:: EXERCISE DESCRIPTION ::
What you give back must match the data below character for character.

━━ THE DATA

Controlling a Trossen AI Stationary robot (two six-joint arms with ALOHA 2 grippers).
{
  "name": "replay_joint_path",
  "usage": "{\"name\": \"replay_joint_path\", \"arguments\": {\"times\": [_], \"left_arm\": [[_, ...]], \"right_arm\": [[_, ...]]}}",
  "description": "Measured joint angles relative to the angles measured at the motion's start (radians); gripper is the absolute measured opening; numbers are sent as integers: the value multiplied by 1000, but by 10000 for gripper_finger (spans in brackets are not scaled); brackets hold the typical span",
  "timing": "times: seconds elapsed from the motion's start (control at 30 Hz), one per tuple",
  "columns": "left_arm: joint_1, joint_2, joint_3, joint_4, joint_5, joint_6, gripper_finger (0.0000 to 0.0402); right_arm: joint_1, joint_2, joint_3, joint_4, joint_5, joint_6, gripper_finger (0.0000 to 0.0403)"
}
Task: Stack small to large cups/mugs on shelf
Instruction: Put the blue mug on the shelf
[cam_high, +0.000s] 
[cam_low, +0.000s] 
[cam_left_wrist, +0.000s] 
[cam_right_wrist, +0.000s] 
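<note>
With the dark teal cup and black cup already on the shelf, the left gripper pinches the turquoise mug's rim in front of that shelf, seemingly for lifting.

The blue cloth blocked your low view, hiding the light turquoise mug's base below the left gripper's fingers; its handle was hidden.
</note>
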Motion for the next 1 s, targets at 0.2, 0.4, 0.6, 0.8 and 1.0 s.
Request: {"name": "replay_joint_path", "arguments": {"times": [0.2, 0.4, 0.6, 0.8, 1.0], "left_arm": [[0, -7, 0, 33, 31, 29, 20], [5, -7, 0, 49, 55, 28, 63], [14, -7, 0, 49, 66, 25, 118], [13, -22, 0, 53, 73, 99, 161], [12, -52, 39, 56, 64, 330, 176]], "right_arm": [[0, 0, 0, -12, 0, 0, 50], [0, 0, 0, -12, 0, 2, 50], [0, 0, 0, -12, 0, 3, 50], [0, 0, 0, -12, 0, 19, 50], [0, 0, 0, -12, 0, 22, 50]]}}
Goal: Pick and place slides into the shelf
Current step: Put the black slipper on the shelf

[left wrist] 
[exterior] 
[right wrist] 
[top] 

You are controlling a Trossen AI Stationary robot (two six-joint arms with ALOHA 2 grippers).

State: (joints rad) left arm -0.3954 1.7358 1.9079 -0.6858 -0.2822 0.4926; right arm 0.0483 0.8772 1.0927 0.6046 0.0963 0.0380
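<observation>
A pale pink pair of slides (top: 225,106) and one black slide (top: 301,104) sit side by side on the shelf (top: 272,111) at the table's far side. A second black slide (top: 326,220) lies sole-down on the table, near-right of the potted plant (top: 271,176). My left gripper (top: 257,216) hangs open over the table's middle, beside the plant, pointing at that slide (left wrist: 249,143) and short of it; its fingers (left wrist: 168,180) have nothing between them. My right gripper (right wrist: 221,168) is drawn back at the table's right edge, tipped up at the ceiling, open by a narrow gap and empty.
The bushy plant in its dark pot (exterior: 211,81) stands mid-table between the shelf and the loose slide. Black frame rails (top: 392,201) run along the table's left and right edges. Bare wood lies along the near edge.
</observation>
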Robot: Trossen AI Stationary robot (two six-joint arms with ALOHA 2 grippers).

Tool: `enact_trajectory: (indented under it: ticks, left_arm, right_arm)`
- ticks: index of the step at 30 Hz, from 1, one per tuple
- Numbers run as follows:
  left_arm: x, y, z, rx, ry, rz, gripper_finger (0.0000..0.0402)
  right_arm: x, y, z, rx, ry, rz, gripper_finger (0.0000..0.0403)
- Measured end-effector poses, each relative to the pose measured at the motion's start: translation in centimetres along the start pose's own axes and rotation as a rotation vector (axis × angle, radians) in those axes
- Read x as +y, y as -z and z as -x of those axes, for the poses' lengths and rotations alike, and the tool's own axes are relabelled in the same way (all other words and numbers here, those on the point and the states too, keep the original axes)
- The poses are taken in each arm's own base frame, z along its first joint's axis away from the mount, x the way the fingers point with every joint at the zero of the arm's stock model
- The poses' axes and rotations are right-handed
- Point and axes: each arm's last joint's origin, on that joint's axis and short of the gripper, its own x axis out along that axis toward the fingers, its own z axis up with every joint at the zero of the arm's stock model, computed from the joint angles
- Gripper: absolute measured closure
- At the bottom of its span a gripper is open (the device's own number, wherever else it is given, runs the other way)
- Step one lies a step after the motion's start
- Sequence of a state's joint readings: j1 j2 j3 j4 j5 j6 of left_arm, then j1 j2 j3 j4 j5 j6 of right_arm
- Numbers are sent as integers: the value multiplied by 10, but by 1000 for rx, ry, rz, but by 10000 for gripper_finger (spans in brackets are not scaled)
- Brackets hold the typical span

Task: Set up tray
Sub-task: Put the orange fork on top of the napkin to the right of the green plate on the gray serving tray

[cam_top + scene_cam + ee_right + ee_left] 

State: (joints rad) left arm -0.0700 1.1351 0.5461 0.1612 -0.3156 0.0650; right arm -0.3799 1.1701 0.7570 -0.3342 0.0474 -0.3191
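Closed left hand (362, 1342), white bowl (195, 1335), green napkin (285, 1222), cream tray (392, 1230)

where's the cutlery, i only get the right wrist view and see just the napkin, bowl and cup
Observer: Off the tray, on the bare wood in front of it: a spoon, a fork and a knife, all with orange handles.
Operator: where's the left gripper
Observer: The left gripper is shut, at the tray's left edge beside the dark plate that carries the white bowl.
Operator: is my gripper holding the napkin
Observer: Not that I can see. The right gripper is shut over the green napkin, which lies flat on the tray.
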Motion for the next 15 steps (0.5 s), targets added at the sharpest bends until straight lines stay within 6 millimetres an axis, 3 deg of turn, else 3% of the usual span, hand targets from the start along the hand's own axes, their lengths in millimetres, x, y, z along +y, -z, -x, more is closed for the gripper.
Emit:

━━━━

:: SOLUTION BELOW ::
Controlling a Trossen AI Stationary robot (two six-joint arms with ALOHA 2 grippers).
{
  "name": "replay_joint_path",
  "usage": "{\"name\": \"replay_joint_path\", \"arguments\": {\"times\": [_], \"left_arm\": [[_, ...]], \"right_arm\": [[_, ...]]}}",
  "description": "Measured joint angles relative to the angles measured at the motion's start (radians); gripper is the absolute measured opening; numbers are sent as integers: the value multiplied by 1000, but by 10000 for gripper_finger (spans in brackets are not scaled); brackets hold the typical span",
  "timing": "times: seconds elapsed from the motion's start (control at 30 Hz), one per tuple",
  "columns": "left_arm: joint_1, joint_2, joint_3, joint_4, joint_5, joint_6, gripper_finger (0.0000 to 0.0402); right_arm: joint_1, joint_2, joint_3, joint_4, joint_5, joint_6, gripper_finger (0.0000 to 0.0403)"
}
Task: Stack small to large cups/mugs on shelf
Instruction: Put the blue mug on the shelf
[cam_high, +0.000s] 
[cam_low, +0.000s] 
[cam_left_wrist, +0.000s] 
[cam_right_wrist, +0.000s] 
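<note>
With the dark teal cup and black cup already on the shelf, the left gripper pinches the turquoise mug's rim in front of that shelf, seemingly for lifting.

The blue cloth blocked your low view, hiding the light turquoise mug's base below the left gripper's fingers; its handle was hidden.
</note>
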Motion for the next 1 s, targets at 0.2, 0.4, 0.6, 0.8 and 1.0 s.
Request: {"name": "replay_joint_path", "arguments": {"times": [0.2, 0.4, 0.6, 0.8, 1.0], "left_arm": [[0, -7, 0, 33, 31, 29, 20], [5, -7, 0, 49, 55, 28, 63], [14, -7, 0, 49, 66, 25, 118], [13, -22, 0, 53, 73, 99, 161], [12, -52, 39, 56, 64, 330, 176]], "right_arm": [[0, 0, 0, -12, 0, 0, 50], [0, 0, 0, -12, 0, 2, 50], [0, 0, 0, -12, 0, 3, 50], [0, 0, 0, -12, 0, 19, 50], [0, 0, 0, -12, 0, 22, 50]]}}
Goal: Pick and place slides into the shelf
Current step: Put the black slipper on the shelf

[left wrist] 
[exterior] 
[right wrist] 
[top] 

You are controlling a Trossen AI Stationary robot (two six-joint arms with ALOHA 2 grippers).

State: (joints rad) left arm -0.3954 1.7358 1.9079 -0.6858 -0.2822 0.4926; right arm 0.0483 0.8772 1.0927 0.6046 0.0963 0.0380
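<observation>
A pale pink pair of slides (top: 225,106) and one black slide (top: 301,104) sit side by side on the shelf (top: 272,111) at the table's far side. A second black slide (top: 326,220) lies sole-down on the table, near-right of the potted plant (top: 271,176). My left gripper (top: 257,216) hangs open over the table's middle, beside the plant, pointing at that slide (left wrist: 249,143) and short of it; its fingers (left wrist: 168,180) have nothing between them. My right gripper (right wrist: 221,168) is drawn back at the table's right edge, tipped up at the ceiling, open by a narrow gap and empty.
The bushy plant in its dark pot (exterior: 211,81) stands mid-table between the shelf and the loose slide. Black frame rails (top: 392,201) run along the table's left and right edges. Bare wood lies along the near edge.
</observation>
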Robot: Trossen AI Stationary robot (two six-joint arms with ALOHA 2 grippers).

Tool: `enact_trajectory: (indented under it: ticks, left_arm, right_arm)`
- ticks: index of the step at 30 Hz, from 1, one per tuple
- Numbers run as follows:
  left_arm: x, y, z, rx, ry, rz, gripper_finger (0.0000..0.0402)
  right_arm: x, y, z, rx, ry, rz, gripper_finger (0.0000..0.0403)
- Measured end-effector poses, each relative to the pose measured at the motion's start: translation in centimetres along the start pose's own axes and rotation as a rotation vector (axis × angle, radians) in those axes
- Read x as +y, y as -z and z as -x of those axes, for the poses' lengths and rotations alike, and the tool's own axes are relabelled in the same way (all other words and numbers here, those on the point and the states too, keep the original axes)
- The poses are taken in each arm's own base frame, z along its first joint's axis away from the mount, x the way the fingers point with every joint at the zero of the arm's stock model
- The poses' axes and rotations are right-handed
- Point and axes: each arm's last joint's origin, on that joint's axis and short of the gripper, its own x axis out along that axis toward the fingers, its own z axis up with every joint at the zero of the arm's stock model, computed from the joint angles
- Gripper: absolute measured closure
- At the bottom of its span a gripper is open (the device's own number, wherever else it is given, runs the other way)
- Step one lies a step after the motion's start
- Sequence of a state's joint readings: j1 j2 j3 j4 j5 j6 of left_arm, then j1 j2 j3 j4 j5 j6 of right_arm
- Numbers are sent as integers: the value multiplied by 10, but by 1000 for rx, ry, rz, but by 10000 for gripper_finger (spans in brackets are not scaled)
- Brackets hold the typical span

Task: Set up tray
Sub-task: Put the orange fork on top of the napkin to the right of the green plate on the gray serving tray

[cam_top + scene_cam + ee_right + ee_left] 

State: (joints rad) left arm -0.0700 1.1351 0.5461 0.1612 -0.3156 0.0650; right arm -0.3799 1.1701 0.7570 -0.3342 0.0474 -0.3191
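Closed left hand (362, 1342), white bowl (195, 1335), green napkin (285, 1222), cream tray (392, 1230)

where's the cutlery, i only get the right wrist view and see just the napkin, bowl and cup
Observer: Off the tray, on the bare wood in front of it: a spoon, a fork and a knife, all with orange handles.
Operator: where's the left gripper
Observer: The left gripper is shut, at the tray's left edge beside the dark plate that carries the white bowl.
Operator: is my gripper holding the napkin
Observer: Not that I can see. The right gripper is shut over the green napkin, which lies flat on the tray.
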Motion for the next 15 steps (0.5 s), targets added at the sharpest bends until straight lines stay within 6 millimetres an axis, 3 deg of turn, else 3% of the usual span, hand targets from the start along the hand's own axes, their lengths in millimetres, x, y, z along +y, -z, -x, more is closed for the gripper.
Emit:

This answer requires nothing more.